Abstract
Background and Aims: Endoscopic outcomes have become important measures of eosinophilic esophagitis (EoE) disease activity, including as an endpoint in randomized controlled trials (RCTs). We evaluated the operating properties of endoscopic measures for use in EoE RCTs. Methods: Modified Research and Development/University of California Los Angeles appropriateness methods and a panel of 15 international EoE experts identified endoscopic items and definitions with face validity that were used in a 2-round voting process to define simplified (all items graded as absent or present) and expanded versions (additional grades for edema, furrows, and/or exudates) of the EoE Endoscopic Reference Score (EREFS). Inter- and intrarater reliability of these instruments (expressed as intraclass correlation coefficients [ICC]) were evaluated using paired endoscopy video assessments of 2 blinded central readers in patients before and after 8 weeks of proton pump inhibitors, swallowed topical corticosteroids, or dietary elimination. Responsiveness was measured using the standardized effect size (SES). Results: The appropriateness of 41 statements relevant to EoE endoscopic activity (endoscopic items, item definitions and grading, and other considerations relevant for endoscopy) was considered. The original and expanded EREFS demonstrated moderate-to-substantial inter-rater reliability (ICCs of .472-.736 and .469-.763, respectively) and moderate-to-almost perfect intrarater reliability (ICCs of .580-.828 and .581-.828, respectively). Strictures were least reliably assessed (ICC, .072-.385).
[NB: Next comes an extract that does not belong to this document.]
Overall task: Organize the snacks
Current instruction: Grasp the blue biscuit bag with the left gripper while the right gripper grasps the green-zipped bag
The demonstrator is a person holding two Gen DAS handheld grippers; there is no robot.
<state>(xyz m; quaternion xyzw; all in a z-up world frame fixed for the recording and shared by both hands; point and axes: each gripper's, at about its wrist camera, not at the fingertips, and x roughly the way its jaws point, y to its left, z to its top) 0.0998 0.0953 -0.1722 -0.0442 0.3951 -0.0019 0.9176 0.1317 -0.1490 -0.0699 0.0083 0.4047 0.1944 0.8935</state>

The original EREFS was highly responsive (SES, 1.126 [95% confidence interval {CI}, .757-1.534]), although both expanded versions of EREFS, scored based on worst affected area, were numerically most responsive to treatment (expanded furrows: SES, 1.229 [95% CI, .858-1.643]; all items expanded: SES, 1.252 [95% CI, .880-1.667]). The EREFS and its modifications were not more reliably scored by segment and also not more responsive when proximal and distal EREFSs were summed. Conclusions: EREFS and its modifications were reliable and responsive, and the original or expanded versions of the EREFS may be preferred in RCTs. Disease activity scored based on the worst affected area optimizes reliability and responsiveness.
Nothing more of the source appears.